原油価格、1日で4.2%急落 - サウジのアジア向け値下げで相場安が加速
2025-04-06
著者: 蒼太
アジア時間7日の取引で、ニューヨーク原油先物相場は一時的に4.2%急落し、1バレル=60ドルを割り込んだ。
サウジアラビアが公式販売価格(/バレル)を大幅に引き下げたことに加え、貿易戦争のエスカレートが世界的なリセッション(景気後退)やエネルギー需要減少を招くとの不安が強まった。
石油輸出国機構(OPEC)と非OPEC主要産油国で構成される「OPECプラス」は、供給保持を加速させ、5月から日量4100万バレルを市場に追加供給することを発表した。
サウジの価格下げで原油安に拍車がかかった。
関連情報:OPECプラス、予想の上回る増産に合意 - 原油は一段安
サウジはアジアの顧客向けに5月に出荷する原油価格について、過去2年余りで最も大幅な引き下げを決定した。
ブルームバーグが確認したところでは、サウジの国家石油会社サウジアラムコは、アジア向けの原油出荷の価格を1バレルあたり59.38ドルまで引き下げ、国際原油市場の指標、ブレントは一時合意の59ドルよりも1.98ドル安の63.01ドルまで下落した。

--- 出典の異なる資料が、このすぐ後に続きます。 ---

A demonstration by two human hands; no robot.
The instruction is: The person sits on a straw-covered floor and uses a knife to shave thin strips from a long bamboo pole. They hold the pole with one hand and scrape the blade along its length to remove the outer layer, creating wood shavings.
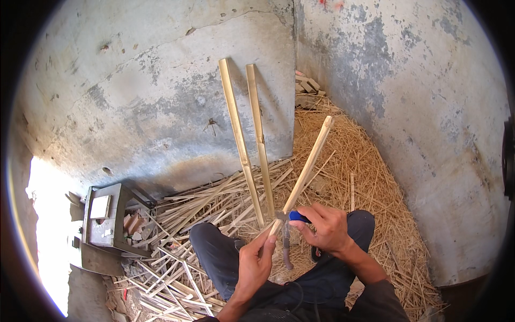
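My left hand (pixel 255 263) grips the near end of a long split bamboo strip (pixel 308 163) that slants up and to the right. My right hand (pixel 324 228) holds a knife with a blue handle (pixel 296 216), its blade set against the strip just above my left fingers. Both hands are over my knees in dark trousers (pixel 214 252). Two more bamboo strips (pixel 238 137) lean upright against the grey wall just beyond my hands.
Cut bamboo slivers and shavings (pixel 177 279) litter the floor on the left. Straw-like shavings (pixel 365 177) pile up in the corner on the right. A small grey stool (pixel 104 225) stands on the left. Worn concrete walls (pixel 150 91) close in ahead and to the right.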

バッファリ・インサイツの創業者、バッファナ・フリー最高経営責任者(CEO)は、「市場はなおパニックの状況で、下値をあえて捨て、売りの渦に呑まれる者は誰もいない」と指摘した。
【新たな危機の兆し?】
原油価格の急落が、世界経済に冷え込みをもたらす懸念が広がっている。特に消費が鈍化するエネルギー市場において、供給過剰が続くことで、景気後退の可能性が高くなるという見方が強い。
アメリカのエネルギー情報局(EIA)の報告でも、米国内の原油在庫が増加傾向にあり、需給バランスが一段と悪化していることが示されている。
投資家は今後の動向に注視し、原油価格の底打ちを探る展開になると見ている。市場が安定するまで、不安な気持ちが続くことが予想される。